**Task prompt**
There is one span to output from the data below: the lines starting at the line with "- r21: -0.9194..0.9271" and ending at the line with "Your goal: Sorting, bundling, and". Output it exactly, ends included, nothing more.

**Available data**

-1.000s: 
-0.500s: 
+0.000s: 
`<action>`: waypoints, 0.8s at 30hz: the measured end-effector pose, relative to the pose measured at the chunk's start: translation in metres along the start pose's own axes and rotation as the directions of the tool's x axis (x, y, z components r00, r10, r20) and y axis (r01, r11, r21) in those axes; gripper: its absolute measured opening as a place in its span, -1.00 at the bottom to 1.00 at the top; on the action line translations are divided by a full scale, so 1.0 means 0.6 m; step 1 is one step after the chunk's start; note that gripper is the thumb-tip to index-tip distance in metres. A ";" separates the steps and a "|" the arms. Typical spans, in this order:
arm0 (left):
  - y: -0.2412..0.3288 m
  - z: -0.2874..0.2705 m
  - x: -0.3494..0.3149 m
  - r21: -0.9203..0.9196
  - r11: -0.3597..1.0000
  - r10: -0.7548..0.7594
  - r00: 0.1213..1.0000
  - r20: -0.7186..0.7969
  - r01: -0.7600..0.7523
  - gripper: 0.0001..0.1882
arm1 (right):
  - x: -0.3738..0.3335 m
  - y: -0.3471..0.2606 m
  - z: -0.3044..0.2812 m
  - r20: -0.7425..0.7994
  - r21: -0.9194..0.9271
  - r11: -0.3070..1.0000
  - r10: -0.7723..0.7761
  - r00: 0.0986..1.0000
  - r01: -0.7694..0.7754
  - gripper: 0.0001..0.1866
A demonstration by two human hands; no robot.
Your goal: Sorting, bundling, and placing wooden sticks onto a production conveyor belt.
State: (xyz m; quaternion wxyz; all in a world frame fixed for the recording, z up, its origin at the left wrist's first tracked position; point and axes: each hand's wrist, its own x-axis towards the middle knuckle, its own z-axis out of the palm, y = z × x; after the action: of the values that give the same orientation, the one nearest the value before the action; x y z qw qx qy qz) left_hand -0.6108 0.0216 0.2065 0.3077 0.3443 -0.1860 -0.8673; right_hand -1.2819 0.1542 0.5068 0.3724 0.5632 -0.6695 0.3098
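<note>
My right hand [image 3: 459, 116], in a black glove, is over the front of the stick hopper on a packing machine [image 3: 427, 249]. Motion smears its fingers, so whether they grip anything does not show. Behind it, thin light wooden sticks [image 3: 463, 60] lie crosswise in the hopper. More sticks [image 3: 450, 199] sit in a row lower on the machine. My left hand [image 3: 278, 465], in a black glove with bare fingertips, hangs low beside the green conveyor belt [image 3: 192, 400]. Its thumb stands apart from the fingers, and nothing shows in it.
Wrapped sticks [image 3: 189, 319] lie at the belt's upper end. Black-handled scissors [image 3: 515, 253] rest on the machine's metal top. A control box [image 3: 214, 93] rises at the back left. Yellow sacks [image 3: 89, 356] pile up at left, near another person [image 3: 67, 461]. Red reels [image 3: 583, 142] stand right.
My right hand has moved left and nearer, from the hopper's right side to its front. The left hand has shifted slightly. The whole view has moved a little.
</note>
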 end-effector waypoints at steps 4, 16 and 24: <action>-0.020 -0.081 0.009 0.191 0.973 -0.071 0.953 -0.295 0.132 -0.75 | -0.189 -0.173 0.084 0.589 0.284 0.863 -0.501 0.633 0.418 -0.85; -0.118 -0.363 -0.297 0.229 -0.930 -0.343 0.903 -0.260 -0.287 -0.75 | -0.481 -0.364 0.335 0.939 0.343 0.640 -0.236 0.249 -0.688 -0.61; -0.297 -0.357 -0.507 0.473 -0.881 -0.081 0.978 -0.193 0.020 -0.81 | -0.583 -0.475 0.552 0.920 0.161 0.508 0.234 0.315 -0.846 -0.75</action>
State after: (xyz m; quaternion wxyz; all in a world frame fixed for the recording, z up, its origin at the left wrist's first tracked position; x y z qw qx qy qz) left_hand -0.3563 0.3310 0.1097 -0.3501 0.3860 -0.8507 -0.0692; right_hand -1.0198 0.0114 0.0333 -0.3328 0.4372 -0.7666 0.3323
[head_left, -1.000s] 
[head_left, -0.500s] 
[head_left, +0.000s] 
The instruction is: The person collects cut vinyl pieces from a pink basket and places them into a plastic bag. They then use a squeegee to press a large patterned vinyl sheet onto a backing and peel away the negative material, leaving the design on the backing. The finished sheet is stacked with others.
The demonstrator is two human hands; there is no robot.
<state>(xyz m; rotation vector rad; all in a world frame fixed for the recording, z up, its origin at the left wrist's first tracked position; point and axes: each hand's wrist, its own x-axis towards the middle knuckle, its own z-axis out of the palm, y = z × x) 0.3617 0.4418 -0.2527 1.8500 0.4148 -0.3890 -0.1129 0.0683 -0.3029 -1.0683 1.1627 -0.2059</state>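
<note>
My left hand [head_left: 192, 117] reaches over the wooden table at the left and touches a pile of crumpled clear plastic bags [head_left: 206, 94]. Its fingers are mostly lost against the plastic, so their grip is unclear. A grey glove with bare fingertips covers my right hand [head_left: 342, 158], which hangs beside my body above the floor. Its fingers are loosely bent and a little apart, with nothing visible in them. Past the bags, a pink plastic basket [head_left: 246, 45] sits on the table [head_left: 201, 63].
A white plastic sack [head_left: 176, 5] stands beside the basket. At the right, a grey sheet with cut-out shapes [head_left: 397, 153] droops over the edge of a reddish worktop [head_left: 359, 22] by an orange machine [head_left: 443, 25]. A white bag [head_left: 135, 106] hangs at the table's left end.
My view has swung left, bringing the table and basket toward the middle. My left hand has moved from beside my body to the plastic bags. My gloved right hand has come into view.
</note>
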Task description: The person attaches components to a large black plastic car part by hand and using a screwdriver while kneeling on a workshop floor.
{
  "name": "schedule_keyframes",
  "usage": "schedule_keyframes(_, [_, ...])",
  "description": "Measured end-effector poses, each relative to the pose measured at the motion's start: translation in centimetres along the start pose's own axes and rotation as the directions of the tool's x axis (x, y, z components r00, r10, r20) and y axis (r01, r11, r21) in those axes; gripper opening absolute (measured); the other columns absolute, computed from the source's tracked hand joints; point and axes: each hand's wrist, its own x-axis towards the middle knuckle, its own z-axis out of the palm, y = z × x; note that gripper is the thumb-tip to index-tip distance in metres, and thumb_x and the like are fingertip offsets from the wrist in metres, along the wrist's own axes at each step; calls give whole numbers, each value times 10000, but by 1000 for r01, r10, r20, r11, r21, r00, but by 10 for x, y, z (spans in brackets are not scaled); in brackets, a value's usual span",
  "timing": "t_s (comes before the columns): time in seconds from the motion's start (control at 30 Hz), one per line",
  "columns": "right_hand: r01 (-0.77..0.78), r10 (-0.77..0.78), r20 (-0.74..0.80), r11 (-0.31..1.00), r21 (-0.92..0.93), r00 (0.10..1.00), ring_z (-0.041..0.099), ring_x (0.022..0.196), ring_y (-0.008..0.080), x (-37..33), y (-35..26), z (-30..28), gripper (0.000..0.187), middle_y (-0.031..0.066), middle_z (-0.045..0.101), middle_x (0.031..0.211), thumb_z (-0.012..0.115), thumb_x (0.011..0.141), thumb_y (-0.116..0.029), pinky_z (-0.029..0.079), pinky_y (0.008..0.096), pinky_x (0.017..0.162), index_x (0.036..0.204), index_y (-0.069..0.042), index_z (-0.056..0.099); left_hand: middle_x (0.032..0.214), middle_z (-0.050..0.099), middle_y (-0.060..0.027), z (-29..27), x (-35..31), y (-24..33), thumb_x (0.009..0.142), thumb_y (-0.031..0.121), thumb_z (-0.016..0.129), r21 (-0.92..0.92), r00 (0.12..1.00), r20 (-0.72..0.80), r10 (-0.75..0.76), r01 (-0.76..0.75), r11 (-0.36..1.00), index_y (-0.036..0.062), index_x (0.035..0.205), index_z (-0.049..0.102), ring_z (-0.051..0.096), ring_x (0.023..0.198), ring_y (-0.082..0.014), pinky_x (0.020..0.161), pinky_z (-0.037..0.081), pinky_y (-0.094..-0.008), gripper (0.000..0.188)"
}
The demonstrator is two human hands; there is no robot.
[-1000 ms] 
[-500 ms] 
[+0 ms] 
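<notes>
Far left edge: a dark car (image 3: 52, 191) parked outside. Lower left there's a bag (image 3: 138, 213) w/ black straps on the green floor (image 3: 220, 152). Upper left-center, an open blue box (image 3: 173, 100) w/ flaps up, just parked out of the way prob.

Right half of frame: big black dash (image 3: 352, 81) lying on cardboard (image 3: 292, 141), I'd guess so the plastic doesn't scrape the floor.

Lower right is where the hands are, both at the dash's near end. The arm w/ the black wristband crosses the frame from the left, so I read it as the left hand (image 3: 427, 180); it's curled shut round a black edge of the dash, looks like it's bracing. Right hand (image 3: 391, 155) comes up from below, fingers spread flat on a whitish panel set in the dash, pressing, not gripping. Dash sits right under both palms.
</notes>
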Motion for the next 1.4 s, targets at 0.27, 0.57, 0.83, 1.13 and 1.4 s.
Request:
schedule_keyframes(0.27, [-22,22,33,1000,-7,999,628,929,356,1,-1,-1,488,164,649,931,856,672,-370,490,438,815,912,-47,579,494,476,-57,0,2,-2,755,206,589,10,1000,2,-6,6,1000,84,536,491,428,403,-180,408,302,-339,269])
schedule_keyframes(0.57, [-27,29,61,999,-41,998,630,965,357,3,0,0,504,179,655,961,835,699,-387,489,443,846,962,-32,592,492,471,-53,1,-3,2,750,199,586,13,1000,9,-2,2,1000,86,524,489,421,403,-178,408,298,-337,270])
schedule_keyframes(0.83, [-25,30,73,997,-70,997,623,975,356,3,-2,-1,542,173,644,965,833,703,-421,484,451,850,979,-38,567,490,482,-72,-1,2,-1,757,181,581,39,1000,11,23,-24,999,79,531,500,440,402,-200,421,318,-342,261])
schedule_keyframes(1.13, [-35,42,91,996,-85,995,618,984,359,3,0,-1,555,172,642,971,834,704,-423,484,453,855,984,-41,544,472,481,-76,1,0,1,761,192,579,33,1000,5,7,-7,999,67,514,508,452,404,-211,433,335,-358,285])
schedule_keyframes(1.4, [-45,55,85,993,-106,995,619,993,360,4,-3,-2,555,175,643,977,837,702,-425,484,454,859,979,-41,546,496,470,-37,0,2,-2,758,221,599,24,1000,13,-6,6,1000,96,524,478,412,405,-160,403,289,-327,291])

**Final answer**
  - r21: -0.9194..0.9271
  - r11: -0.3070..1.0000
  - r10: -0.7723..0.7761
  - r00: 0.0986..1.0000
  - r01: -0.7694..0.7754
  - gripper: 0.0001..0.1866
A demonstration by two human hands; no robot.
Your goal: Sorting, bundling, and placing wooden sticks onto a production conveyor belt.

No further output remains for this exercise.